In 2003 during the SARS outbreak, he traveled for 41 hours to reach his dream destination of Cuba. In his mind, Cuba was a place where everyone on the streets was a "master of martial arts." In Cuba, he made friends at dance venues accompanied by famous bands, met ordinary people on the streets, exchanged contact information, attended their dance gatherings, "apprenticed" with newly acquainted street dancers in their humble homes, danced with construction workers on the beach, and later specialized in studying art and dance in Cuba. He took the "camel" bus to cross the country, watched folk dancers perform at the "House of Ballads" in Santiago, learned "son" music, and sparred with Cuban youth in the square of the revolutionary圣地, Santa Clara...

Huo Yaofei learning from folk artists during his study abroad period
Finally, in 2005, he participated in the International Pop Dance and Salon Competition held in Havana and became the first Chinese salsa dancer to appear on an international stage. His seamless partnership with his dance partner won them the championship. This news was big in Cuba, as a Chinese person winning a championship in salsa dance's birthplace was akin to a Cuban winning the Chinese Poetry Conference, instantly making Huo Yaofei a household name in Cuba.
Dance is the most comfortable social language for Cubans. Even without knowing Spanish, Huo Yaofei could perfectly blend in as soon as he started dancing.
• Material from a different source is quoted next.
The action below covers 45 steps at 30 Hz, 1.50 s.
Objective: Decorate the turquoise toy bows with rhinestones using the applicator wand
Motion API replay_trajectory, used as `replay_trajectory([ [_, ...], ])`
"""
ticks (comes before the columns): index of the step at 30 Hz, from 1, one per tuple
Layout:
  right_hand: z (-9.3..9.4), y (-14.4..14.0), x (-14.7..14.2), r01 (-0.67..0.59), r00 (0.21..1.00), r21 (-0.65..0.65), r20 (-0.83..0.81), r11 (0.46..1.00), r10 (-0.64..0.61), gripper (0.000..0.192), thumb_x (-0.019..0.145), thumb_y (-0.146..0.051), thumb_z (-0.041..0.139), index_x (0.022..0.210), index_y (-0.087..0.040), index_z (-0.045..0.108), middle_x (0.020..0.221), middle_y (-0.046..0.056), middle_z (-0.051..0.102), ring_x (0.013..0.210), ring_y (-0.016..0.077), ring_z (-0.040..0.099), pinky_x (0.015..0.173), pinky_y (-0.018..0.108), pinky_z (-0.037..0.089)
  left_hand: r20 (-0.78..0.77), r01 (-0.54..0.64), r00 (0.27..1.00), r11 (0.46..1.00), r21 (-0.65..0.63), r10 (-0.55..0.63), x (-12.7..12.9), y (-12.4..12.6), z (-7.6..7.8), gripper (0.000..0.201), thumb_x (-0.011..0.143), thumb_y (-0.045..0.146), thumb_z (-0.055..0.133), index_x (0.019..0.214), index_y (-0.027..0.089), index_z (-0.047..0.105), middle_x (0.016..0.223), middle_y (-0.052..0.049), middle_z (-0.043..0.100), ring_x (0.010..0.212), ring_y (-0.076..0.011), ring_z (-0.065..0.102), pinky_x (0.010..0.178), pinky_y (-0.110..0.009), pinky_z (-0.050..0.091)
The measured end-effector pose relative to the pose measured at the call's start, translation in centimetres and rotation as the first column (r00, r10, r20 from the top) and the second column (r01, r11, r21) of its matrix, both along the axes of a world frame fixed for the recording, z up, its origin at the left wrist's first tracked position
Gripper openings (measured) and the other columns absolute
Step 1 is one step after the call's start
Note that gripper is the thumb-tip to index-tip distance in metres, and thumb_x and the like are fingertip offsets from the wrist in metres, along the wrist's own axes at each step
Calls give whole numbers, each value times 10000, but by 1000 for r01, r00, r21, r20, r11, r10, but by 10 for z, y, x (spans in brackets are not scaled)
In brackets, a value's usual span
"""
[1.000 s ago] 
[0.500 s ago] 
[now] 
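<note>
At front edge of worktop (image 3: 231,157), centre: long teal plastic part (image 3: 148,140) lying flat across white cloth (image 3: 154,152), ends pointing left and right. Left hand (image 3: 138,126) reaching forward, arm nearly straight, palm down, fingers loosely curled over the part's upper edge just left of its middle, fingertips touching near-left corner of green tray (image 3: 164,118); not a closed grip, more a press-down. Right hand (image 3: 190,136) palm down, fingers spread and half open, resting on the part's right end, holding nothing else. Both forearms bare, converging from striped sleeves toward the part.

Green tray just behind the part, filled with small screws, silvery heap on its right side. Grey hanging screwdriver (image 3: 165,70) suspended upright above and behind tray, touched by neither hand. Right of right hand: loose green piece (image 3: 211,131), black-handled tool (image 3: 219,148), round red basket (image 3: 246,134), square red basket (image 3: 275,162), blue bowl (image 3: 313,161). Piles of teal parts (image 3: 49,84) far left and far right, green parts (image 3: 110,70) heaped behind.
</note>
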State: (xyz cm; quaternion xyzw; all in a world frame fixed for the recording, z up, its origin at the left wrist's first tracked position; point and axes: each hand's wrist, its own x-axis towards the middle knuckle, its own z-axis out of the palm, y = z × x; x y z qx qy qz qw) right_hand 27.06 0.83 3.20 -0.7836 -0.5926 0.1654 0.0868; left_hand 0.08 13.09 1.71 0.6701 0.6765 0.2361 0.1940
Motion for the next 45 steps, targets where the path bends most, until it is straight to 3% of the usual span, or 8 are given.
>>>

After becoming famous, he became a bridge between the two cultures, and year after year, he joyfully fulfilled this mission through his actions, becoming the "superb dancer, especially charming Chinese man" in the hearts of Cubans.

Huo Yaofei and his dance frequently appear at various cultural exchange events between China and Cuba, becoming a bridge of arts between the two countries
In July 2012, at a banquet at Diaoyutai State Guesthouse, Vice President Xi Jinping asked sitting beside him Cuban revolutionary leader Raul Castro, "What do you think of their dancing?" Raul tasted a sip of Maotai liquor, his gaze firm, saying, "Excellent! Better than Cubans!"